Reference implementations: integrations/http/recordv2.go, integrations/mysql/recorder/record_v2.go, integrations/generic/encode_v2.go. A detailed walkthrough lives at docs/contributing/parser-migration-guide.md.

Tests

  • Foundation unit tests: fakeconn/ 14, directive/ 3 groups, supervisor/ 20, relay/ 22, util/kill_switch* 9+.
  • End-to-end integration: v2_integration_test.go drives real bytes through a Relay + Supervisor with happy / panic / hang parsers and asserts the I1–I5 / I7 invariants.
  • Chaos e2e: tests/e2e/chaos-broken-parser/ — docker-compose'd Postgres + a broken-parser build tag; asserts the app's queries keep succeeding through a parser panic via supervisor fallback.

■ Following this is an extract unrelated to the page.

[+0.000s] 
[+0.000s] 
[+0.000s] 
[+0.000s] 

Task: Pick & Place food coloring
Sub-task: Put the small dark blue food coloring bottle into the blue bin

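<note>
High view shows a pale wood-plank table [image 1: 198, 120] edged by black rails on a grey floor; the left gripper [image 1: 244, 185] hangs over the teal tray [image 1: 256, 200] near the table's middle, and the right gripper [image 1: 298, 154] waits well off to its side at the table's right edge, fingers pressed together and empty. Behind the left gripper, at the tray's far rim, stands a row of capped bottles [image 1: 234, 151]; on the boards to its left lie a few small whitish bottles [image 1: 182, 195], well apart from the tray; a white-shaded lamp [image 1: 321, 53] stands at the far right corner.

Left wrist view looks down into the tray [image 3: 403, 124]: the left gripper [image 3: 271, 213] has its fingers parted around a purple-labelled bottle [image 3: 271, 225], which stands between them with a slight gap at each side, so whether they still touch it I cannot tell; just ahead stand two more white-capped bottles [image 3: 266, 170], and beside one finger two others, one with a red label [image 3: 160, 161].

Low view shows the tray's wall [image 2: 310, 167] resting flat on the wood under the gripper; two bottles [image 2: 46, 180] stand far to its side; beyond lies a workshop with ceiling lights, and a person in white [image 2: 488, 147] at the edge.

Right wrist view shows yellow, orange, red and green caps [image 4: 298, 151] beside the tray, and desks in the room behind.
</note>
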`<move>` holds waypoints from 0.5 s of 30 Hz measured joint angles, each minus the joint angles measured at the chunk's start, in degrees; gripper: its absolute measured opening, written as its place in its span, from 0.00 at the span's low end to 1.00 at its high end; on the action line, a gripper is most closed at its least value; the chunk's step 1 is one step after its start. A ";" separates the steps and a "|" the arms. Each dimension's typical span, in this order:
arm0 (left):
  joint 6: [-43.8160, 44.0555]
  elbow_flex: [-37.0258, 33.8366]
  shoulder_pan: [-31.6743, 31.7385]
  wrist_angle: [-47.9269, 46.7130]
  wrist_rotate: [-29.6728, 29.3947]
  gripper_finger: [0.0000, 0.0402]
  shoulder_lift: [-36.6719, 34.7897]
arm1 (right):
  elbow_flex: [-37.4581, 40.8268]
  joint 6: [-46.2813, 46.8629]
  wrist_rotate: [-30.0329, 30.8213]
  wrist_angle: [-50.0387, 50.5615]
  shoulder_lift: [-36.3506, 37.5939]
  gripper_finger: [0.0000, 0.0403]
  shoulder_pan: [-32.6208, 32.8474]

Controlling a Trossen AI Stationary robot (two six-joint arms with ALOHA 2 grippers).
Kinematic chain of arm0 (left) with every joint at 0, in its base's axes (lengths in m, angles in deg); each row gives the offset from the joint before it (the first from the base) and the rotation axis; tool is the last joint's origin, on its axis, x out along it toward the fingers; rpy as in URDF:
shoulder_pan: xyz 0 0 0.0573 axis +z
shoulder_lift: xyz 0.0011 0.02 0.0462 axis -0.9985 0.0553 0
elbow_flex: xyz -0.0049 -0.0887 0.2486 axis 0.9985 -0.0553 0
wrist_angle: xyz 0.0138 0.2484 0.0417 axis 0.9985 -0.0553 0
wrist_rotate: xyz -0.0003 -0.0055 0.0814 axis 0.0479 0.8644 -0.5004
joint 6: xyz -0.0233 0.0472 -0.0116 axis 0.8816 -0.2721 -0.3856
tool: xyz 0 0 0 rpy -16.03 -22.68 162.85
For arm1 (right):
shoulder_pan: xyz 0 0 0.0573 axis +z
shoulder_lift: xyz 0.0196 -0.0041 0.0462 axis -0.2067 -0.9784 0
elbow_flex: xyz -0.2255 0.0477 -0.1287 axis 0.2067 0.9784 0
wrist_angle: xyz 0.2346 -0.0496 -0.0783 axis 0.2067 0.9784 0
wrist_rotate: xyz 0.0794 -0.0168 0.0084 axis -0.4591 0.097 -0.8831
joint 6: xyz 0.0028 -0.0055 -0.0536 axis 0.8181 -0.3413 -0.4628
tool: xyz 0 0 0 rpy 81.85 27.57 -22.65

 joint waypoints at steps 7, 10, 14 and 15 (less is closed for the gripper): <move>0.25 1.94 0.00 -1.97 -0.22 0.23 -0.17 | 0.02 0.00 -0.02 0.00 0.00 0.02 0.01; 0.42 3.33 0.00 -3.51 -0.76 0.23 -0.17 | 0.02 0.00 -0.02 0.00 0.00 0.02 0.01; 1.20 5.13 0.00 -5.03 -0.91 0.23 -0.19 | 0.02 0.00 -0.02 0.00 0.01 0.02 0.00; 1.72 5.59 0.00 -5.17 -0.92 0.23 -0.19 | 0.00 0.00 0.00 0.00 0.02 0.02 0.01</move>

All unit tests pass under -race.

Rollout knobs

  • KEPLOY_NEW_RELAY=off / KEPLOY_NEW_RELAY=0 — force every parser, including V2-capable ones, onto the legacy path. Global V2 rollback.
  • KEPLOY_DISABLE_PARSING=1 / SIGUSR1 / admin endpoint — disable parsing entirely for new connections; existing connections drain. Routes everything to raw globalPassThrough. Kill switch for incidents where the parser layer is the suspect.

Legacy path

Parsers without IsV2(), or with IsV2() returning false, run unchanged through the original dispatcher branch in handleConnection. They still use util.Recover(logger, client, dest) which closes the SafeConn wrappers (no-op on the real sockets but parsers' own goroutines see the closes). Bugs in legacy parsers are not protected by the supervisor. The long-term plan is for every parser to migrate to V2 and the legacy path to be deleted.


Legacy documentation

The text below describes the pre-V2 proxy package. It is retained for reference until all parsers have migrated to V2.

This package includes modules that the hooks package utilizes to redirect the outgoing calls of the user API. This redirection is done with the aim to record or stub the outputs of dependency calls.